One of the projects a friend and I have been pairing on lately is a Candyland game. The game itself is pretty straightforward; it’s meant to be accessible for small children and there’s literally no strategy involved. However, coding out a version of the game is more challenging - it’s been a very pleasant but also intellectually stimulating experience.

To get started, we have been working on setting up our board. We need to be able to store a fixed sequence of 100 spaces, where each space has a color and some spaces have other markings as well (e.g. all pink spaces are also marked with either a candycane or a gumdrop, five non-pink spaces are labeled as ‘sticky’ to indicate that you lose a turn if you land on them, etc.)

We decided to tackle this task with an array, and our first step was to create a new array that itself contained 100 empty arrays. We generated it with the literal constructor:

def make_100_spaces
  new_board = []
  100.times do { new_board << [] }
  new_board
end

But after we got everything up and running, we went back to refactor and thought about trying the Array.new constructor:

def make_100_spaces
  Array.new(100, [])
end

This feels like good refactoring. We’re cutting back on lines of code and reducing the number of operations, so the only question is whether it achieves the same result.

Well, it does not. When we ran the tests, everything was blowing up. A bunch of unexpected outcomes early on, then some NoMethodError messages referencing the NilClass toward the end.

How could this be? I fired up an irb session and tried both approaches manually. Sure enough, our original approach was working as expected, and the Array.new constructor was not. I decided it was time to do some reading.

Luckily, the answer was easily accessible via the Ruby documentation. It turns out that the Array.new constructor (without a block) points every element that receives the default value at the same value. When our program later wanted to iterate through the array to give each element a color, it was adding a new color to the same value each time.

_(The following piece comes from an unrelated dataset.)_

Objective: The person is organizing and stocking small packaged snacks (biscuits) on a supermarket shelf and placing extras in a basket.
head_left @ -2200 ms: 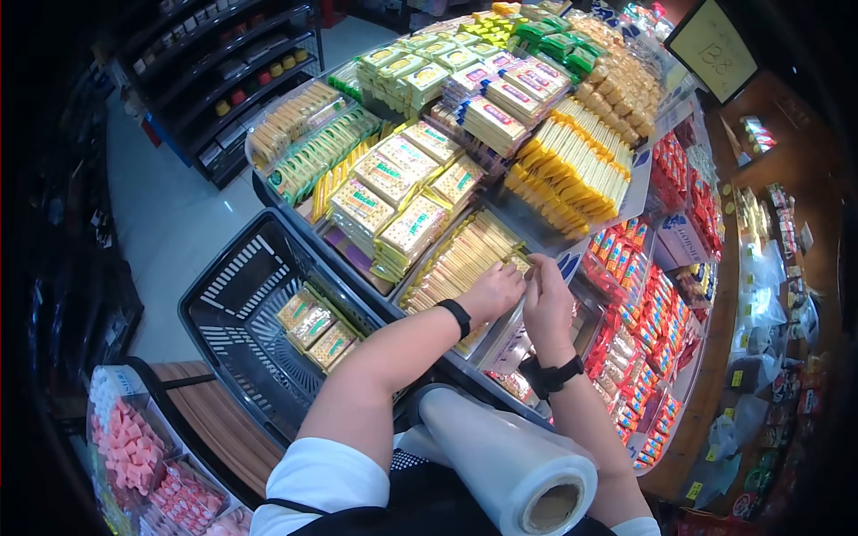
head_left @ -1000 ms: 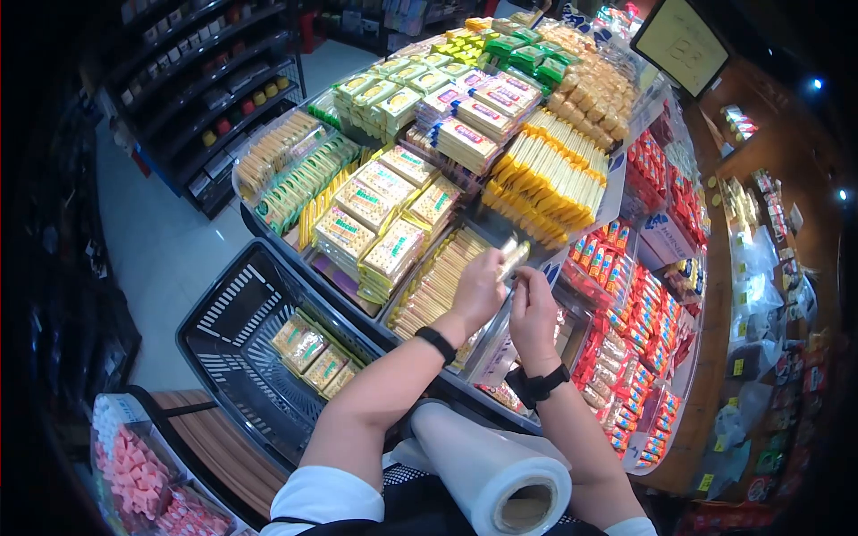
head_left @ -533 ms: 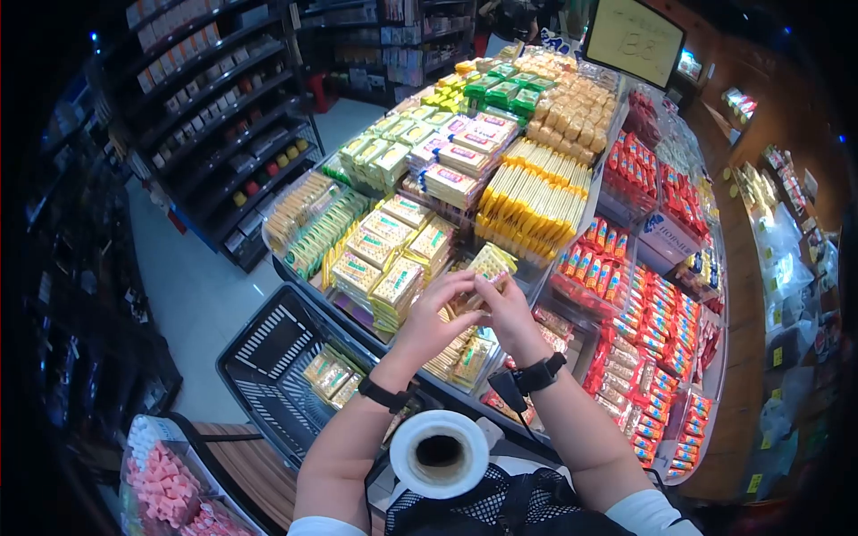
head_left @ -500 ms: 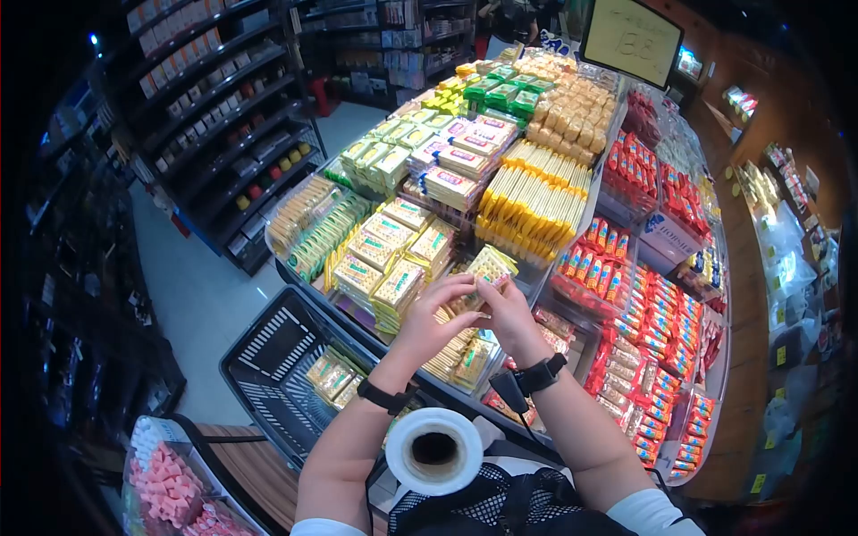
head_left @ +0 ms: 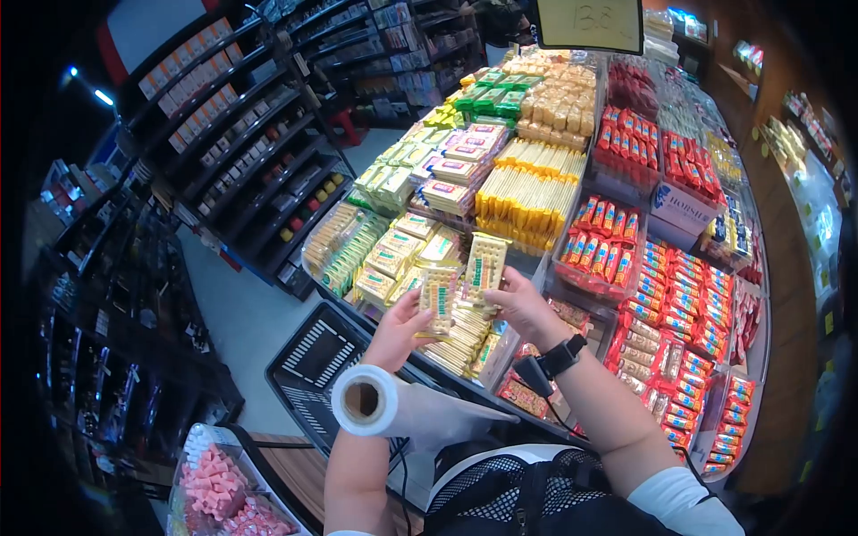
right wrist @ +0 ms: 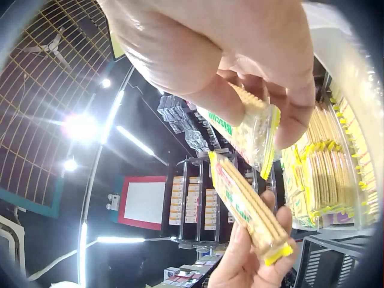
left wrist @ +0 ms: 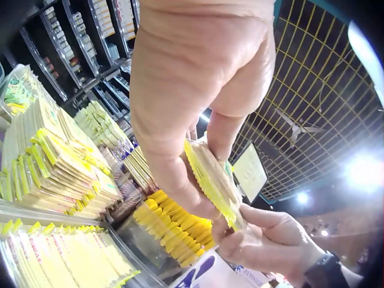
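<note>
In the head view my left hand (head_left: 397, 334) holds a yellow-edged biscuit packet (head_left: 439, 297) by its left side, green lettering facing up. Beside it, my right hand (head_left: 527, 309) grips a second biscuit packet (head_left: 485, 266) at its lower right edge. Both packets are held above a bin of upright biscuit packets (head_left: 466, 339). The right wrist view shows my right hand (right wrist: 240, 54) curled round its packet (right wrist: 249, 129), with the left hand (right wrist: 255, 258) pinching the other (right wrist: 247, 207) below. Fingers of my left hand (left wrist: 201, 84) close on a packet (left wrist: 213, 180) in the left wrist view.
A dark plastic basket (head_left: 313, 366) stands left of the display. A clear plastic roll (head_left: 365, 401) lies across in front of my body. Stacked biscuits (head_left: 389, 253), yellow packets (head_left: 527, 198) and red packets (head_left: 601, 237) fill the bins, with a sign (head_left: 590, 22) at the far end.
The hands have moved apart, each now holding its own packet upright; before, they were together at one spot. The head view has turned, and the plastic roll now points to the left.
</note>
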A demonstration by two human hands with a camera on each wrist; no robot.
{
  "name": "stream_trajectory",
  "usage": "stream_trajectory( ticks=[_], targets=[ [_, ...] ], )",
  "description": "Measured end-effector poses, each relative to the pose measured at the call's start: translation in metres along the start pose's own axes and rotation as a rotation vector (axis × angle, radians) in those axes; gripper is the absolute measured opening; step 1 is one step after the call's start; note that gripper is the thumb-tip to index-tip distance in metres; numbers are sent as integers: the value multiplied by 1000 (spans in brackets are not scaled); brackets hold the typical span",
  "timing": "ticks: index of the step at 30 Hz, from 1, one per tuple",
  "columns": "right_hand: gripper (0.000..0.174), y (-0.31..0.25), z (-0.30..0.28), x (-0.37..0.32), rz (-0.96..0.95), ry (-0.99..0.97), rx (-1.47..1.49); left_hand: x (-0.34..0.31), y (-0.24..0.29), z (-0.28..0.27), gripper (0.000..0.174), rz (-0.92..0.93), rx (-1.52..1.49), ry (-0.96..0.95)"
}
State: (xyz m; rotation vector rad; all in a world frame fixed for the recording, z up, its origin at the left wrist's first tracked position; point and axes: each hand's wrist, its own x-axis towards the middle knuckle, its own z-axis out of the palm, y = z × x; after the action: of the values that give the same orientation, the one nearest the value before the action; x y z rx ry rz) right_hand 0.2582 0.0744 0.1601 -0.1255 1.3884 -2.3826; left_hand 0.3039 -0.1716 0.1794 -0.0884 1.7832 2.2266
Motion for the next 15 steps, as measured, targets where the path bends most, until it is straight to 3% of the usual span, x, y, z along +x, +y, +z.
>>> stream_trajectory(
  ticks=[6, 10, 12, 15],
  targets=[
    [51, -29, -18, -5, 9, -163, -30, -34, 20, 8, 58, -7, -61, -63],
    [58, -41, -19, -5, -10, -161, -149, -34, 22, 10, 59, -42, -19, -104],
    [54, -47, -22, -7, -25, -178, -165, -32, 23, 10, 59, -62, 30, -109],
    [37, -61, -15, -6, -164, -336, -463, -26, 25, 5, 54, -123, 67, -65]
  ],
)
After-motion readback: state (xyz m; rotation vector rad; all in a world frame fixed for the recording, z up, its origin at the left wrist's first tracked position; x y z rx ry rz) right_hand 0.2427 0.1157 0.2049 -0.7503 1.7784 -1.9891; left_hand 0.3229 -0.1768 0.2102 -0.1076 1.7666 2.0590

We ended up with an array of 100 subarrays, where each subarray had an identical sequence of 100 colors.

The takeaway is not, however, just to stick to the literal constructor. The Array.new constructor can work just fine as written above above when you want the default value to point every element that receives it at the same thing (“natively immutable values”). And, if that’s not what you want, you can pass the Array.new constructor a block:

def make_100_spaces
  Array.new(100) { [] }
end

When our code was refactored with the approach above, all of the tests pass.

So, brief detour, but the refactoring continues onward, equipped with new knowledge on the importance of choosing your constructors wisely.